As FlapJilly eats flapjacks, sitting between her Daddy and her Gramma at the table, I have time to contemplate Little Cuter's morning rant.
My little girl turned on the car radio and was appalled to find MSNBC emanating from her speakers. Her NO! accompanied a quick flick of the wrist and a turning of the dial to the music of her teenage years. Yes, she reminded me, Usher was at the Christmas concert with Pink and Boyz 2 Men, the one where my last minute ticket was closer to the stage than the seats she and her girlfriend had purchased months before. Yes, that was a rude outcome to my offer to drive the kids to the San Jose Arena but that's not the point. Wouldn't I rather listen to music than be upset by Morning Joe?
Her father and I are obsessed with the news, it seems. The talking heads repeat the same nonsense, over and over and over again, leading to angst and fury, and we listen to it constantly. Why would we want to live in that space? She is aware of what's going on but she's not consumed by it.... at least to the extent that her parents seem to be.
I think it's generational. She's used to getting her information in snippets. I grew up with long form news.
I think it's the difference in our life spaces. She's got FlapJilly and work and other imperatives on her mental loop. I have nothing that demands my immediate attention.

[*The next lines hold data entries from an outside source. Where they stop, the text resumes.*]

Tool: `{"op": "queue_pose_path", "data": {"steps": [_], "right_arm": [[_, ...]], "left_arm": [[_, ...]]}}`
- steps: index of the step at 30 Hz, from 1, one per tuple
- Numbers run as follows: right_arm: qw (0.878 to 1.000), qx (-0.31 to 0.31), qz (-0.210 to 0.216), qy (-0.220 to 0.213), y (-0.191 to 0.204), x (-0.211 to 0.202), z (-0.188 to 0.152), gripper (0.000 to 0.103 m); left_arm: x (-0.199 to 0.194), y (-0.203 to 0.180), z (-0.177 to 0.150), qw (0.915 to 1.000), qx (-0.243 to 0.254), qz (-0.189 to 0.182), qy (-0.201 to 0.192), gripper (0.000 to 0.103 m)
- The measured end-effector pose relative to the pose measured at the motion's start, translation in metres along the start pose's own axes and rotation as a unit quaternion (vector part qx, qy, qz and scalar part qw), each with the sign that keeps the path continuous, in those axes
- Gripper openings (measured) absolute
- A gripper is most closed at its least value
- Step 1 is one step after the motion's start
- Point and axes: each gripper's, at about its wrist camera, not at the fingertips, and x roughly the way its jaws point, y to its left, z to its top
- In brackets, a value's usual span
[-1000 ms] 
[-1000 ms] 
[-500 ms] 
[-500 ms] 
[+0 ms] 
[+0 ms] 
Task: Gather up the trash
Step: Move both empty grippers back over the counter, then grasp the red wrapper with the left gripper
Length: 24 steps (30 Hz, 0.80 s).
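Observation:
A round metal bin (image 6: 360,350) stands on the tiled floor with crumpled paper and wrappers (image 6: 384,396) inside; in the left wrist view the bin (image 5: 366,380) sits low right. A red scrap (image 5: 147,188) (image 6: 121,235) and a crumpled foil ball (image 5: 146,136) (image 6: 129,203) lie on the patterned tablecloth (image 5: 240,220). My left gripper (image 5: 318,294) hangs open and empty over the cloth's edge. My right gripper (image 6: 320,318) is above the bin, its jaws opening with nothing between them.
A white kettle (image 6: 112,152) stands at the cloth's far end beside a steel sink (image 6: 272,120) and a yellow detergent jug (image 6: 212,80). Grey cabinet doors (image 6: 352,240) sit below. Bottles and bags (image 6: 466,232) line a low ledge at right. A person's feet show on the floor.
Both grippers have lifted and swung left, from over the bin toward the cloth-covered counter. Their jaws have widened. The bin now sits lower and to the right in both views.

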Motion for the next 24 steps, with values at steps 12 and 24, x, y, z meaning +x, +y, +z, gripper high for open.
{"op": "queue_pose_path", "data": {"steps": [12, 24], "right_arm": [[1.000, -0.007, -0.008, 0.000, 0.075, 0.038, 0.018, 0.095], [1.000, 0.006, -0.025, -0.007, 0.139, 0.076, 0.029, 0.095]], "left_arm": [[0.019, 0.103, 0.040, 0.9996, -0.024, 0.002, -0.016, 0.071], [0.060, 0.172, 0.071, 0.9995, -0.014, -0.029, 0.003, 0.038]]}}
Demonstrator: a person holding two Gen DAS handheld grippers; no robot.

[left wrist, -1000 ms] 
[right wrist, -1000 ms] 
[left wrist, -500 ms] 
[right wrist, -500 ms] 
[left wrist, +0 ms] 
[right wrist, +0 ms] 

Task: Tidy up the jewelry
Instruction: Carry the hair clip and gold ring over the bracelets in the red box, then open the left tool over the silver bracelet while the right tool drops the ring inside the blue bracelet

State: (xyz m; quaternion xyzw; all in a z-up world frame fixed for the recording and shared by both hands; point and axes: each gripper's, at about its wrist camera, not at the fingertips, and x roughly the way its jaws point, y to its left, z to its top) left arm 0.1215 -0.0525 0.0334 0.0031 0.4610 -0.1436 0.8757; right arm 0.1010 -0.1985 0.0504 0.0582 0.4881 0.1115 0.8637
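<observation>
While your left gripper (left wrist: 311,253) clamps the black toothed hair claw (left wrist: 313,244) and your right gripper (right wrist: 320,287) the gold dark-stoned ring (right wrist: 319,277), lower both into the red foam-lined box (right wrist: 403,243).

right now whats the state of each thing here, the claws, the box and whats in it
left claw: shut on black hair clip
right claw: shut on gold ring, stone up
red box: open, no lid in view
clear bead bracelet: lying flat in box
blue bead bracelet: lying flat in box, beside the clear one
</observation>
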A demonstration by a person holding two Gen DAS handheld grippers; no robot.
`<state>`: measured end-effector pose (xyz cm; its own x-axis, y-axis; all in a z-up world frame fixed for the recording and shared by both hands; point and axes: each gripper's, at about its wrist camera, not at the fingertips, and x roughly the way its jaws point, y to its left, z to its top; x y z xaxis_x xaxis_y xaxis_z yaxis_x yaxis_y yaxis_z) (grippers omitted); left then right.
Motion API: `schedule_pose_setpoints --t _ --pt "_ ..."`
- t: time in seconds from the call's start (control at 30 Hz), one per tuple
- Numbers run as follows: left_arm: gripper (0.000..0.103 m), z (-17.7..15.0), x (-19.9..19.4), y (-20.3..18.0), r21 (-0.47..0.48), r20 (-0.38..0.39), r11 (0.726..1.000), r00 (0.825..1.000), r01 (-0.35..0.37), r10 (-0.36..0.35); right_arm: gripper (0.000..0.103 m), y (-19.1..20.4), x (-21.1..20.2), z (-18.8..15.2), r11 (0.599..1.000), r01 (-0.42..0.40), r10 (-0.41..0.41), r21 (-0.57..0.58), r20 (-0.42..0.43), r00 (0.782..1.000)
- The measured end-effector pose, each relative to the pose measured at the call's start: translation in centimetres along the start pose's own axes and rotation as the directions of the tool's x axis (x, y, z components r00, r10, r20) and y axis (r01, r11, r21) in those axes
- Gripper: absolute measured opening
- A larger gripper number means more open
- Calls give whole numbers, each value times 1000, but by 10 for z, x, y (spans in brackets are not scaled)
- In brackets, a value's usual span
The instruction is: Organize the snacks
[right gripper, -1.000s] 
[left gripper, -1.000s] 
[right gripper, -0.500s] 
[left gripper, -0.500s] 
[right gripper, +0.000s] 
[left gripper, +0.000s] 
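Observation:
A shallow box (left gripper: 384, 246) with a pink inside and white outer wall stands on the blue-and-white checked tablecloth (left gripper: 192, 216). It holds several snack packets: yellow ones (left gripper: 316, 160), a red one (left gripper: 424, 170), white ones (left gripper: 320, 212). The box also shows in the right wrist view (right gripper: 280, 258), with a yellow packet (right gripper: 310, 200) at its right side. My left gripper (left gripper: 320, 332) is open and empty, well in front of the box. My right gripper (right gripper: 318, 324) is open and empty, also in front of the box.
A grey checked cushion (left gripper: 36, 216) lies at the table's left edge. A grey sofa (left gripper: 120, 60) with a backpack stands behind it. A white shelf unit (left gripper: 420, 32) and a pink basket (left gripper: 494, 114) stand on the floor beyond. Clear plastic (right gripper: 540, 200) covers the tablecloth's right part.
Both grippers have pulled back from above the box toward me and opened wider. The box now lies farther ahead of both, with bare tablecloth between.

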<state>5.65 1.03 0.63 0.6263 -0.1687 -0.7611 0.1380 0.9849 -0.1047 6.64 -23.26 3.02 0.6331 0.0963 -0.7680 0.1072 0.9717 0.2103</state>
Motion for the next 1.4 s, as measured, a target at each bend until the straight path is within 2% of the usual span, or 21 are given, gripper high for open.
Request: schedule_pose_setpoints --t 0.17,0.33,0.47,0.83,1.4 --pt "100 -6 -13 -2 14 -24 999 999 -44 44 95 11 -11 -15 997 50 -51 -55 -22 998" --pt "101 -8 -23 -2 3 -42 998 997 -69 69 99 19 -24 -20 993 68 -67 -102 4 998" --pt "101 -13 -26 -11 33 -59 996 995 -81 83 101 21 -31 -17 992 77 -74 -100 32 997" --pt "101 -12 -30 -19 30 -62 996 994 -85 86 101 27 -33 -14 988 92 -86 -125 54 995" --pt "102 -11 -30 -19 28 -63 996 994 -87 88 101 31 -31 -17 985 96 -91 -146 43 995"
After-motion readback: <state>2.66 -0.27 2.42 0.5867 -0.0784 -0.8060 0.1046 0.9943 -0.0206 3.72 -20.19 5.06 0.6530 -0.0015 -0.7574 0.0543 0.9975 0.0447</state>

I think it's how our days unfold. She's surrounded by people who talk to her. I spend most of my time alone. Her weeks are defined and restricted by her work schedule; I just had to ask SIR if today is Wednesday.
I find the constant barrage of information to be fodder for my civic engagement. How can I write an original postcard and an original email and make a different phone call every day if I don't have the news to prompt me? My girl is as involved as her busy life allows; I use The Resistance to fill the empty spaces in my day. She barely has time to breathe; I live a life of leisure.
It might also have something to do with how we spent the formative years of our lives. Her first exposure to politics was asking her Daddy to explain knee pad jokes about the President and an intern. She moved on to watching the towers come down. Neither of those situations were amenable to any changes she could effect. I grew up with JFK exhorting me to do something for my country, moving on to protesting a war that was taking my friends to a muddy, messy death.
I felt emboldened, required to take action. She watched events transpire without feeling that same sense of power. We closed colleges and deposed a President. She watched the Supreme Court decide an election against the votes of the people. There's no action to take when the Supreme's have spoken.
She does what she can when she can. She works with the League of Women Voters and supports Mayor Pete. She's invested in the outcome. She's aware and she's involved but she's not obsessed.